New York A runaway train of a sell-off turned the anniversary of the stock market peak into one of the darkest days in Wall Street history Thursday, driving the Dow Jones industrials down a breathtaking 679 points and deepening a financial crisis that has defied all efforts to stop it.
Stocks lost more than 7 percent, $872 billion of investments evaporated, and the Dow fell to 8,579. When the average crashed through the 9,000 level for the first time in five years in the final hour of trading, sellers had only begun to hit the gas pedal.
As bad as the day was, even worse was the cumulative effect of a historic run of declines: The Dow suffered a triple-digit loss for the sixth day in a row, a first, and the average dropped for the seventh day in a row, a losing streak not seen since 2002.
"Right now the market is just panicked," said David Wyss, chief economist at Standard & Poor's in New York. "Nobody wants to take on any risk. Everybody just wants to get their money and put it under the mattress."
It all took place one year to the day after the Dow closed at its record high of 14,164. Since that day, frozen credit, record foreclosures, cascading job losses and outright fear have seized the market and sapped 39 percent of its value.
Paper losses for the year add up to a staggering $8.3 trillion, according to figures measured by the Dow Jones Wilshire 5000 Composite Index, which tracks 5,000 U.S.-based companies representing almost all stocks traded in America.
It was the second straight day that Wall Street was rocked by a final-hour sell-off, but this one was particularly shocking.
Most of the day was relatively calm, and the trading floor was quieter than usual because of the Jewish holiday of Yom Kippur.

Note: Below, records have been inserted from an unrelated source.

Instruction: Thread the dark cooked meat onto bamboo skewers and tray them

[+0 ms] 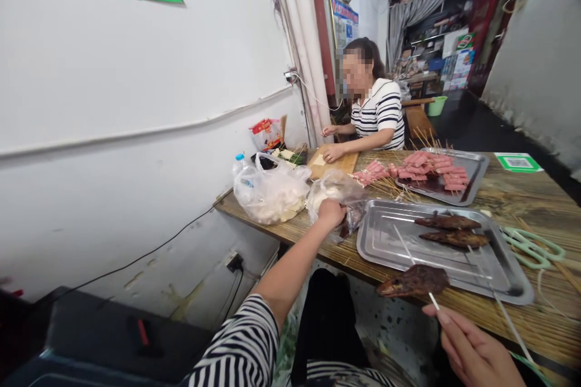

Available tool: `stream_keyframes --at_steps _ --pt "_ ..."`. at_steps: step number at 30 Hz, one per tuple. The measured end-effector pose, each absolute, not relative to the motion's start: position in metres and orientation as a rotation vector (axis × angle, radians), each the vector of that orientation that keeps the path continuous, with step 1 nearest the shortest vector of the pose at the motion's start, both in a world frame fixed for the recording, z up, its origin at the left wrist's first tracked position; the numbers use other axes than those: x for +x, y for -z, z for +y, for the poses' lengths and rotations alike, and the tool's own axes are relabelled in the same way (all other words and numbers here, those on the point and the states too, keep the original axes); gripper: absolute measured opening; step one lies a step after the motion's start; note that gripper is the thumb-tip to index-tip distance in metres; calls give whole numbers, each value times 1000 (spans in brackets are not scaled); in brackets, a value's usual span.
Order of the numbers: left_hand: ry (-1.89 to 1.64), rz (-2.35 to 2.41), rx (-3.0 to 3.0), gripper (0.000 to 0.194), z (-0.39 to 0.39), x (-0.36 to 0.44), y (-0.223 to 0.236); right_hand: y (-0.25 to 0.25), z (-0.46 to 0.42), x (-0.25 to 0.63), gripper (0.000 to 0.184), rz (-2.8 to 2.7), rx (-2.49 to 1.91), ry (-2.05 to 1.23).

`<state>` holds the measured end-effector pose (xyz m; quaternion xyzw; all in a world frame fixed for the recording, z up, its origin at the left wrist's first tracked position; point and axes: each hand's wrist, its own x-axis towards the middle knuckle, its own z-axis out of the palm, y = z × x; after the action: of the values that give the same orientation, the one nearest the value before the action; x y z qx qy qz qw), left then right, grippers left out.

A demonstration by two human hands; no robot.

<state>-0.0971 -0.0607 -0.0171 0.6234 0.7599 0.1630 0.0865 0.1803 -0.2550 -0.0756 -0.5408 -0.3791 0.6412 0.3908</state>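
My right hand (476, 338) pinches a white skewer stick (434, 301). On its end is a dark brown cooked duck head (415, 281), held above the near edge of a metal tray (385, 248). Two more dark duck heads (449, 222) lie in that tray, with white sticks by them. My left hand (331, 213) reaches to a clear plastic bag (338, 184) left of the tray. Its fingers look curled, partly hidden by the bag, where something dark shows; what they grip I cannot make out.
A white plastic bag (272, 193) stands by the wall. Across the table, a person in a striped shirt (381, 109) works at a wooden board (349, 163). Pink skewers (431, 163) fill a second tray (479, 172). Green-handled scissors (531, 248) lie at the right.
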Motion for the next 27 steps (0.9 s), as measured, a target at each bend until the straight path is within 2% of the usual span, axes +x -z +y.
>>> stream_keyframes --at_steps 5,12,18,23,27 --pt "-598 2256 1796 21 -61 -96 19 64 -259 173 93 -965 -1440 -1629" --pt "-883 2253 1680 13 -101 -111 2 78 -259 173 77 -1027 -1382 -1660" --pt "-1126 1561 1024 38 -147 -125 -7 70 -257 165 72 -1027 -1359 -1685" --pt "-1089 1165 787 31 -175 -107 5 65 -263 169 62 -1156 -1330 -1711" --pt "-1052 1051 674 27 -172 -87 9 64 -271 175 64 -1290 -1298 -1698"
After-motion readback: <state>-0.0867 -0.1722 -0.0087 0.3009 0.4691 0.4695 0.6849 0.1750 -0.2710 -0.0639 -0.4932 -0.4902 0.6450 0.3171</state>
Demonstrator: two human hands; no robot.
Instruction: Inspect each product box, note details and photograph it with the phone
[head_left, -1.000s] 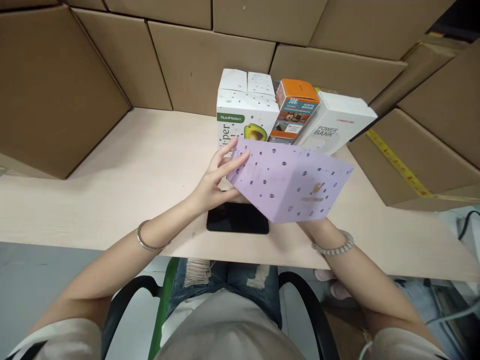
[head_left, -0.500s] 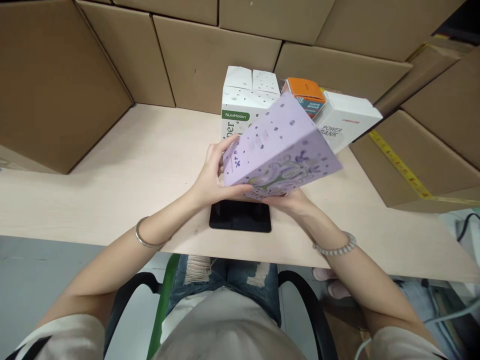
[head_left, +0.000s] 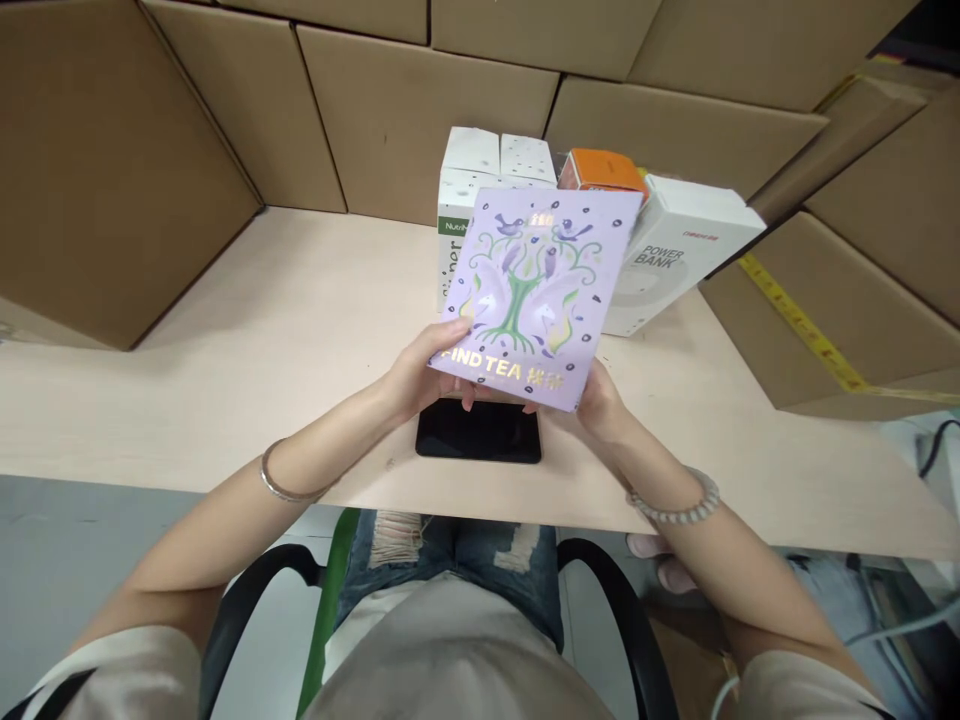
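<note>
A purple tea box (head_left: pixel 532 290) with a tree-and-bird picture and gold "FIND TEA" lettering is held up above the table, its printed front facing me. My left hand (head_left: pixel 420 370) grips its lower left corner, thumb on the front and fingers curled beneath. At the lower right edge, my right hand (head_left: pixel 600 400) holds it from behind; most of those fingers are hidden by the box. Just below the hands lies a black phone (head_left: pixel 478 432), flat on the table, its screen dark.
Behind the tea box stand a white NutriMotion box (head_left: pixel 454 195), an orange-topped box (head_left: pixel 606 170) and a leaning white power bank box (head_left: pixel 679 245). Large cardboard boxes (head_left: pixel 420 120) wall in the back and both sides of the pale wooden table (head_left: pixel 225 380).
The tea box has been turned over from its dotted, plainer side, so the picture side now faces me. Both hands have shifted their hold along its lower edge.
</note>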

Wall Street awoke to news the federal government was brandishing a new weapon against the financial crisis: considering seeking an equity stake in major U.S. banks in order to stabilize them.
But that step appeared to be as ineffectual as the others Washington has rolled out in recent weeks, including a $700 billion bailout of the financial industry, a coordinated interest rate cut by central banks around the world and direct lending by the Federal Reserve to private companies to provide them with short-term cash.
Acquiring a stake in the banks would be yet another startling intervention by the government in the free market, but economists said President Bush was left with little choice because of the credit markets, where tight lending has choked off the everyday cash that is the lifeblood of the economy.
"In normal times, this would be out of the question, but in the present dire situation, I think the government should be employing all the powers that it can," said Sung Won Sohn, an economics professor at California State University, Channel Islands.
After the closing bell, shellshocked traders and bankers gathered at Bobby Van's Steakhouse and downed beers and drinks to chase the ghastly numbers. One Wall Streeter joked things had gotten so bad that he should apply for a job as a waiter.
For the Dow, it has been nothing short of a free fall:
¢ The average is down 2,338 points, or 21 percent, in the last four weeks, since the Lehman Brothers bankruptcy escalated a long-running credit crunch into a full-fledged crisis.
¢ The point decline Thursday was the third-worst in Dow history. The worst, 778 points, came less than two weeks ago.
¢ Of the last 19 trading days, there have been 11 triple-digit losses, including the unprecedented six straight.